More than 200 million Pfizer doses already have been administered in the U.S. — and hundreds of millions more worldwide — since emergency use began in December.
“The public can be very confident that this vaccine meets the high standards for safety, effectiveness and manufacturing quality the FDA requires of an approved product,” said acting FDA Commissioner Janet Woodcock. “Today’s milestone puts us one step closer to altering the course of this pandemic in the U.S.”
The U.S. becomes the first country to fully approve the shot, according to Pfizer, and CEO Albert Bourla said in a statement he hoped the decision “will help increase confidence in our vaccine, as vaccination remains the best tool we have to help protect lives.”
The sentiment was echoed by U.S. President Joe Biden on social media.
“While all three COVID vaccines have met FDA’s strict standards for emergency use, this FDA approval should give added confidence that this vaccine is safe and effective,” reads a tweet from Biden’s account. “If you’re not vaccinated yet, now is the time.”
What does this mean for Canada?
U.S. approval doesn’t necessarily hint at Canadian approval happening imminently.
Earlier this month, a federal spokesperson told CBC News in a statement that while Health Canada “has put in place a fast-tracked review process to assess COVID-19 vaccines,” the process is a bit different from what’s in place south of the border.
A spokesperson for Pfizer said in mid-August that the company has filed a new drug submission to transition its COVID-19 vaccine from Canada’s interim order authorization to a full approval, but would not comment on when the vaccine manufacturer expects to receive a decision from Health Canada.
“We’re obviously a different country with different regulatory bodies,” but when people hear that Pfizer’s vaccine has been granted full approval in the U.S., “I think that’s at least enough of a push to nudge many people” to get the shot, said Dr.
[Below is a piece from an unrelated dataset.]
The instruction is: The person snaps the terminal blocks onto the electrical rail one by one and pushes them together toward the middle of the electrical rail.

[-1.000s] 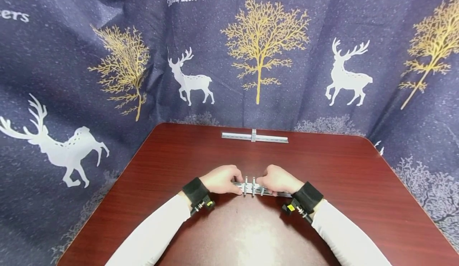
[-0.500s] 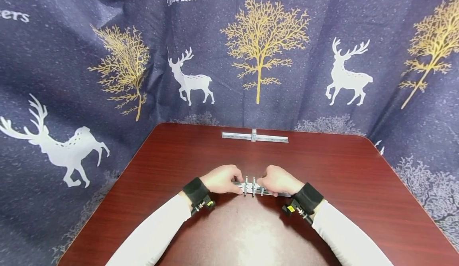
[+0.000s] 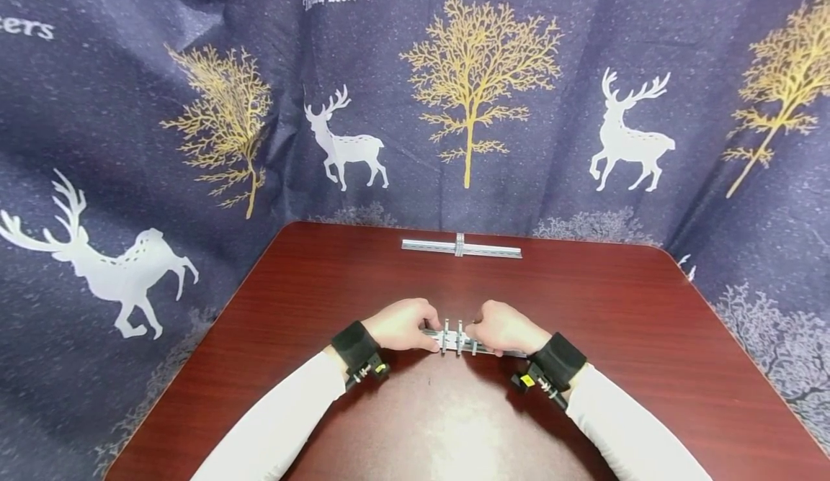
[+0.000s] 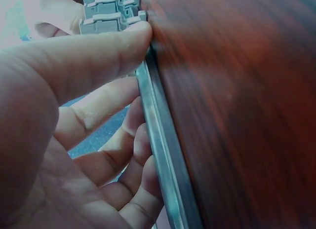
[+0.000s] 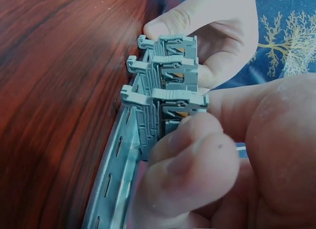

Isaac Bogoch, an infectious diseases physician and member of Ontario’s COVID-19 vaccine task force.
“Obviously, if Health Canada does the same I think it’ll also have a similar positive effect — not only will it just nudge people who might have been a little bit indifferent or a little bit hesitant, it also can nudge businesses as well.”
Many Canadian businesses and organizations may be holding out on mandating vaccines because there’s only interim approval of these vaccines, he added.
“Once [the vaccines are] granted full approval, I think we’ll see many other businesses and organizations start to mandate vaccinations.”
Approval comes as vaccine uptake rising in U.S.
The U.S. approval comes while the delta variant is filling hospital beds and shots are on the rise again — with a million a day given Thursday, Friday and Saturday — after U.S. vaccinations bottomed out in July.
Just over half of the U.S. population is fully vaccinated with one of the country’s three options, from Pfizer, Moderna or Johnson & Johnson.
The FDA’s action may spur more vaccine mandates by companies, universities and local governments.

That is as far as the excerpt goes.